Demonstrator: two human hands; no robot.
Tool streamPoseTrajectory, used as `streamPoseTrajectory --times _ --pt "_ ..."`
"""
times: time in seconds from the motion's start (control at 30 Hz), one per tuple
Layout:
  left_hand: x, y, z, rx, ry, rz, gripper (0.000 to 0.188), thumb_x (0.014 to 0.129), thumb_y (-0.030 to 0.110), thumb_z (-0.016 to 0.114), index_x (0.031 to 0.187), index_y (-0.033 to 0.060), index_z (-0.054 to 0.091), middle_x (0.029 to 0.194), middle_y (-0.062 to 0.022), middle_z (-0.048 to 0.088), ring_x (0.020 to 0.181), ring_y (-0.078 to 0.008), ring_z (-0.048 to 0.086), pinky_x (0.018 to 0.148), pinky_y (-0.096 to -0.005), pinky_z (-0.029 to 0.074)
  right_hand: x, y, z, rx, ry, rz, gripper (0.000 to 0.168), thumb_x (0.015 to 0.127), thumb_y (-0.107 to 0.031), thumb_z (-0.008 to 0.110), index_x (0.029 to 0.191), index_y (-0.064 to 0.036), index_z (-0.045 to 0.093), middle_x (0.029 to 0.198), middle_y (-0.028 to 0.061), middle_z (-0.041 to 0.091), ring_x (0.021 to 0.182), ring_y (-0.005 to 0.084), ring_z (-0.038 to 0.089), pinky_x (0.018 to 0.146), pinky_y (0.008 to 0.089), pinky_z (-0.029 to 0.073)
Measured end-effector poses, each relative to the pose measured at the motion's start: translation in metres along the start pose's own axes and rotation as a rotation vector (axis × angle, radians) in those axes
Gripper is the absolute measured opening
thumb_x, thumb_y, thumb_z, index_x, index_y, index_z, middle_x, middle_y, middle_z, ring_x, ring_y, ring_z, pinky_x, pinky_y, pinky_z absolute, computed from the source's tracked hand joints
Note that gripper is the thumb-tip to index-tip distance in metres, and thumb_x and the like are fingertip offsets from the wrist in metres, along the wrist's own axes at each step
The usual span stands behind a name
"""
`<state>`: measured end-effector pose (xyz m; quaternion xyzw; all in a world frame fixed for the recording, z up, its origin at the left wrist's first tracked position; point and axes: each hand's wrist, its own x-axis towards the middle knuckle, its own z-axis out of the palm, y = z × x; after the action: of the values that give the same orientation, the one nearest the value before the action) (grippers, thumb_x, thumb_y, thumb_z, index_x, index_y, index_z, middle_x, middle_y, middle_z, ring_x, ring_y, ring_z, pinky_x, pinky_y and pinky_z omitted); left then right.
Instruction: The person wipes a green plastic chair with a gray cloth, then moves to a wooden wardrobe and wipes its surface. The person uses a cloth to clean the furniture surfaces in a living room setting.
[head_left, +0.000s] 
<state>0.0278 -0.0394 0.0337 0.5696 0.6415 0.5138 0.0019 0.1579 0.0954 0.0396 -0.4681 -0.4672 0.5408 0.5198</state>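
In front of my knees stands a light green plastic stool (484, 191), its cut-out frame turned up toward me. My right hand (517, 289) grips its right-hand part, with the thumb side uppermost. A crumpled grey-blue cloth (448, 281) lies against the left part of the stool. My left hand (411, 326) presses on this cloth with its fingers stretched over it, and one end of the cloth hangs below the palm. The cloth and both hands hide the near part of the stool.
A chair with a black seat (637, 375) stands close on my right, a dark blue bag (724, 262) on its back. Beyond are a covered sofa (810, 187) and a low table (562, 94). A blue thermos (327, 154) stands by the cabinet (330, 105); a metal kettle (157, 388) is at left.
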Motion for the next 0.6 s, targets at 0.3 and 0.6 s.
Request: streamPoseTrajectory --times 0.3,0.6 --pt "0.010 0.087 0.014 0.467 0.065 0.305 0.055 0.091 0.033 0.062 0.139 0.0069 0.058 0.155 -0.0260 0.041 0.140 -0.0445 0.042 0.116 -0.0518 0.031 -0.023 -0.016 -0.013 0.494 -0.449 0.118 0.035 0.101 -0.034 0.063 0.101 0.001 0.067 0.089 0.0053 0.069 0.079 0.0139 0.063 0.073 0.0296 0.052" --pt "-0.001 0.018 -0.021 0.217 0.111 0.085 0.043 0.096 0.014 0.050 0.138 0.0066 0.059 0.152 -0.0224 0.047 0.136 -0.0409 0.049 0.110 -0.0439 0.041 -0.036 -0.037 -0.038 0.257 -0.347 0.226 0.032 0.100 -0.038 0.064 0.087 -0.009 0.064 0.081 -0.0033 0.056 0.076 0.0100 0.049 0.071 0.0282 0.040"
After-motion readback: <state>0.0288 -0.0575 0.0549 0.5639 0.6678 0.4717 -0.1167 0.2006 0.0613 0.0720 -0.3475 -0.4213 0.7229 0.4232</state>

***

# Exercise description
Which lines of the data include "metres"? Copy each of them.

# Solution to this problem
Measured end-effector poses, each relative to the pose measured at the motion's start: translation in metres along the start pose's own axes and rotation as a rotation vector (axis × angle, radians) in those axes
Note that gripper is the thumb-tip to index-tip distance in metres, and thumb_x and the like are fingertip offsets from the wrist in metres, along the wrist's own axes at each step

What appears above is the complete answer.